Et c'est une très bonne surprise.

Olivier Rolin retrace le destin d'Alexei Féodossiévitch Vangenheim, scientifique et membre du Parti qui fut arrêté et déporté sous le régime de Staline. A travers sa correspondance avec sa femme et sa fille on découvre le caractère terriblement banal d'une histoire semblable à celles de milliers d'autres détenus, un homme que l'auteur ne cherche pas à transformer en héros. Sa foi inébranlable dans la justice de son pays, son refus de voir la réalité en face nous exaspèrent même parfois. C'est une des forces du roman que de nous montrer la difficulté de renoncer à croire à l'idéal promis par cette révolution, la fin d'une espérance d'un monde meilleur. Cela ne perdurerait-il pas encore aujourd'hui? L'horreur de cette période est souvent méconnue du grand public, au contraire des crimes nazis par exemple. La description des années qui suivirent la chute du régime et la façon dont ces assassinats ont été maquillés sont d'ailleurs édifiantes.
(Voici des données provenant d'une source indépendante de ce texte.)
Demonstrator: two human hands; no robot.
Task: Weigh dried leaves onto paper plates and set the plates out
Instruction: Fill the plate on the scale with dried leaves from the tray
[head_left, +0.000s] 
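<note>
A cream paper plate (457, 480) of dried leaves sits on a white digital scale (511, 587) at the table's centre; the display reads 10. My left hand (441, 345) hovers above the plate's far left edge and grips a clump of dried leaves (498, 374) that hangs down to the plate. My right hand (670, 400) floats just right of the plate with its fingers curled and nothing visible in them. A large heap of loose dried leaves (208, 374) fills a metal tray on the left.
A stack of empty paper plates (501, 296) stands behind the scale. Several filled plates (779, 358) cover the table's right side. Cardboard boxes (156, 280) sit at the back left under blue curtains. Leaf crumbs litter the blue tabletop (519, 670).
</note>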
L'autre force du Météorologue réside dans les procédés narratifs: Rolin mêle avec justesse l'enquête, les faits historiques,la retranscription des lettres ou les sentiments du condamné et joue avec les tons, maniant même l'ironie, pour donner du rythme à son récit.

 

Enfin, je vous laisse découvrir la plus belle partie, la conclusion de ce roman surprenant. J'y ai trouvé beaucoup de résonance.